Но с западной традицией русская в данном отношении тоже расходится. В отличие от Руси, в западноевропейских странах влияние христианской идеологии, парализующей у государства инстинкт справедливости, было сбалансировано рецепцией римского права, на реализацию принципов и идей которого григорианская реформа ориентировала светскую власть. В результате на Западе выработалась практика обеспечения государством справедливости, чем-то напоминающим месопотамское понятие киттум (см. выше). На Руси по указанным выше причинам евангельская концепция государственной власти – требующая покорности к ней при ее полной безответственности – не получает никаких противовесов, поэтому на вопросах обеспечения земной справедливости правители сосредоточены в гораздо меньшей степени, чем западноевропейские. Да и не было у них для этого такого подспорья, как обработанное и адаптированное множеством юристов к условиям существования страны римское право.
По этой причине на Руси отсутствовали какие-либо ограничения частной эксплуатации, подобные «указам справедливости» или запрет порабощения персов при Сасанидах, мусульман в исламском мире и т. д. В России православные вполне могли порабощать друг друга без всяких ограничений.
На фоне пренебрежения справедливостью, которое становится одним их принципов поведения властвующей элиты, резким контрастом выглядит принцип уравнительной справедливости, выработанный веками существования крестьянской передельной общины. На основе этого принципа в русском народе (особенно в порабощенном крестьянстве) формируется запрос к государству в целом, чем-то напоминающий концепцию мишарум, но только никак не уравновешенную концепцией киттум. Данный запрос на распространение принципа уравнительной справедливости с уровня крестьянской общины на уровень государства в целом становится одним из основных двигателей русской революции в 20 веке.
От мобилизации к сверхэксплуатации
В государстве, не обладающем развитой правовой системой и глубоко укоренившимися традициями обеспечения справедливости, постепенно накапливается и в одно не слишком прекрасное время побеждает соблазн правящей элиты использовать власть не столько ради выживания и/или развития страны, сколько с целью обогащения или даже сверхобогащения – за счет остального населения этой страны.

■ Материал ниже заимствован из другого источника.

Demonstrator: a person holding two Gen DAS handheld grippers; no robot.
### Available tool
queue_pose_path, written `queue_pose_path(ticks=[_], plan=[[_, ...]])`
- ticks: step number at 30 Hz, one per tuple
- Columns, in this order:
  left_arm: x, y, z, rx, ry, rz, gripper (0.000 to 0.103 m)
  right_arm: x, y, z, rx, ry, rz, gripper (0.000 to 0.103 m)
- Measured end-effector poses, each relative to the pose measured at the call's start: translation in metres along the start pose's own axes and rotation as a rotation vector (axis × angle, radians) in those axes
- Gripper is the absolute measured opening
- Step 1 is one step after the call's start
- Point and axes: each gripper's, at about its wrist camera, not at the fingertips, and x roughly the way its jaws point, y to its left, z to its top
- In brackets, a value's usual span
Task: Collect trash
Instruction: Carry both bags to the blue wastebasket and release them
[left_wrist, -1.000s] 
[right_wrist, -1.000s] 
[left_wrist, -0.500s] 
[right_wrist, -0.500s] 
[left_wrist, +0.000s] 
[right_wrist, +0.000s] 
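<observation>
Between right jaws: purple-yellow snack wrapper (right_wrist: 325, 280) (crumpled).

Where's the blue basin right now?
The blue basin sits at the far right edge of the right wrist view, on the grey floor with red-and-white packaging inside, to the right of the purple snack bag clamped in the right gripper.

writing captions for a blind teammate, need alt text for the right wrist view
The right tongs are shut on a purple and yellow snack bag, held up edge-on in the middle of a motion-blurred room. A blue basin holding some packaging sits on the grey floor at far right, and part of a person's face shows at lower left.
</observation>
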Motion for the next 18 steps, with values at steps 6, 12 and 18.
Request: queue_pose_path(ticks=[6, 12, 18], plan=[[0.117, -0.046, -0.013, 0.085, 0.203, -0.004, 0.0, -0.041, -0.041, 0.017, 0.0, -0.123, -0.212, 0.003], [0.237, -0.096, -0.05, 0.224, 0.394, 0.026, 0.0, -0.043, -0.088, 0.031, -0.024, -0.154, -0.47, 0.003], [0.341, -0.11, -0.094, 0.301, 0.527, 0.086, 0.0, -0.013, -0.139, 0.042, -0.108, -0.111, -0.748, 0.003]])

В современной политологии подобный тип государства хорошо изучен. Д. Асемоглу и Дж. А. Робинсон называют его «экстрактивным» (от англ. to extract— «извлекать», «выжимать»), институты которого «направлены на то, чтобы выжать максимальный доход из одной части общества и направить его на обогащение другой»52
.Экстрактивное государство эти авторы противопоставляют инклюзивному (от англ. inclusive – «включающий в себя», «объединяющий»).
Сравнивая ситуацию в современной Северной Корее и Латинской Америки времен колониализма, они подчеркивают наличие между ними общих экстрактивных особенностей. «Ни здесь, ни там не существовало ни независимой правовой системы, ни равных возможностей для всех. В Северной Корее правовая система является всего лишь одним из инструментов коммунистической партии, в Латинской Америке она в основном использовалась для того, чтобы поддерживать дискриминацию трудового населения»53
.Для стран свободного мира характерны совсем другие институты, которые Робинсон и Асемоглу называют инклюзивными54
:«Они разрешают и, более того, стимулируют участие больших групп населения в экономической активности, а это позволяет наилучшим способом использовать его таланты и навыки… Частью инклюзивных институтов являются защищенные права частной собственности, беспристрастная система правосудия и равные возможности для участия всех граждан в экономической активности…»55
.Однако, как представляется, Асемоглу и Робинсон в чем- то упрощают картину. Это видно даже на приведенных им примерах. Авторы игнорируют историю формирования экстрактивных государств. В Северной Корее она связана с мобилизацией населения компартией на решение различных национальных задач, в первую очередь –противостояние с США и в целом с Западом. В Латинской Америке этот тип государственности возникал в процессе порабощения и прямой эксплуатации коренного населения испанцами.
В Южной Америке государство сразу создавалась как экстрактивное, для чего с самого начала вводился институт энкомьенда, сочетавший налоговое время с барщиной на рудниках.
Другая ситуация была не только в Северной Корее, но и во многих других странах незападного мира, где государство систематически занималось мобилизацией населения, необходимой для решения задач выживания и/или развития. К их числу, безусловно, относится и Россия.